What the task requires ->
Word for word, transcribe the material below from its first line to the line with "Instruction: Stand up", both included.

Supplied information ->
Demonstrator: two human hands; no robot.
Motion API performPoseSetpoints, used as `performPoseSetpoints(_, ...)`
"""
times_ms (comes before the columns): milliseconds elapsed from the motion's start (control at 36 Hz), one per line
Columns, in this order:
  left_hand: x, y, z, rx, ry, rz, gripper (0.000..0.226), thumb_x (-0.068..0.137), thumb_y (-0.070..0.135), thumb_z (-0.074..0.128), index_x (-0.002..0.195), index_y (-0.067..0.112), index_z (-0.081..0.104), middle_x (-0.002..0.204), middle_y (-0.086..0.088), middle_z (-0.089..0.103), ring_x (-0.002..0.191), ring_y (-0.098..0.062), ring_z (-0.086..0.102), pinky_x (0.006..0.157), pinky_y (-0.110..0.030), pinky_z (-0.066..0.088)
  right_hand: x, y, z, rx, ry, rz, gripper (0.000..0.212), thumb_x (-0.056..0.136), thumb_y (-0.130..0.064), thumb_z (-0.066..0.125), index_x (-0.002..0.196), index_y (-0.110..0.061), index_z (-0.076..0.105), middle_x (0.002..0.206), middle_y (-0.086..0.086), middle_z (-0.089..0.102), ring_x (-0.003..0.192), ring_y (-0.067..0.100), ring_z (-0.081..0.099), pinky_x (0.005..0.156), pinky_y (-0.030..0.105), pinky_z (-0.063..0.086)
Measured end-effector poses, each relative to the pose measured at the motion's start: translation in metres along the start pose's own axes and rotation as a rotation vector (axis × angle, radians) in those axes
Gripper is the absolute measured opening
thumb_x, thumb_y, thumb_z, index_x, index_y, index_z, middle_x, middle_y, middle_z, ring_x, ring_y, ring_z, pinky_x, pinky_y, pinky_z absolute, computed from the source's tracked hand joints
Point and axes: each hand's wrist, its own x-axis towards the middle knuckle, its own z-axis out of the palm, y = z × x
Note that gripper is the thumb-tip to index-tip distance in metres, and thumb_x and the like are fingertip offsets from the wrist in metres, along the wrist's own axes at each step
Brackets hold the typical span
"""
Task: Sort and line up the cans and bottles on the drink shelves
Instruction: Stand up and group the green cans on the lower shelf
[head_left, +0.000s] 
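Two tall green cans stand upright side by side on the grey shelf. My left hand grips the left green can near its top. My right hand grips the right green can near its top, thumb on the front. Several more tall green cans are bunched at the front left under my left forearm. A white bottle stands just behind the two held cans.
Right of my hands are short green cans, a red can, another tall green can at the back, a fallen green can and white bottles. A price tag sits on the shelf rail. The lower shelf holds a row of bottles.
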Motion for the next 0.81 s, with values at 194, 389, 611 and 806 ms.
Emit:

Solution to the problem ->
Demonstrator: two human hands; no robot.
Motion API performPoseSetpoints, used as `performPoseSetpoints(_, ...)`
"""
times_ms (comes before the columns): milliseconds elapsed from the motion's start (control at 36 Hz), one per line
Columns, in this order:
  left_hand: x, y, z, rx, ry, rz, gripper (0.000..0.226), thumb_x (-0.068..0.137), thumb_y (-0.070..0.135), thumb_z (-0.074..0.128), index_x (-0.002..0.195), index_y (-0.067..0.112), index_z (-0.081..0.104), middle_x (-0.002..0.204), middle_y (-0.086..0.088), middle_z (-0.089..0.103), ring_x (-0.002..0.191), ring_y (-0.098..0.062), ring_z (-0.086..0.102), pinky_x (0.006..0.157), pinky_y (-0.110..0.030), pinky_z (-0.066..0.088)
  right_hand: x, y, z, rx, ry, rz, gripper (0.000..0.212), thumb_x (-0.056..0.136), thumb_y (-0.130..0.064), thumb_z (-0.066..0.125), index_x (-0.002..0.196), index_y (-0.110..0.061), index_z (-0.076..0.105), middle_x (0.002..0.206), middle_y (-0.086..0.086), middle_z (-0.089..0.102), ring_x (-0.003..0.192), ring_y (-0.067..0.100), ring_z (-0.081..0.099), pinky_x (0.005..0.156), pinky_y (-0.030..0.105), pinky_z (-0.063..0.086)
Measured end-effector poses, each relative to the pose measured at the motion's start: translation in metres along the start pose's own axes and rotation as a rotation vector (axis × angle, radians) in those axes
Gripper is the absolute measured opening
thumb_x, thumb_y, thumb_z, index_x, index_y, index_z, middle_x, middle_y, middle_z, ring_x, ring_y, ring_z, pinky_x, pinky_y, pinky_z absolute, computed from the source's tracked hand joints
Point and axes: each hand's wrist, its own x-axis towards the middle knuckle, its own z-axis out of the palm, y = z × x
Note that gripper is the thumb-tip to index-tip distance in metres, and thumb_x and the like are fingertip offsets from the wrist in metres, along the wrist's own axes at each step
Brackets hold the typical span
"""
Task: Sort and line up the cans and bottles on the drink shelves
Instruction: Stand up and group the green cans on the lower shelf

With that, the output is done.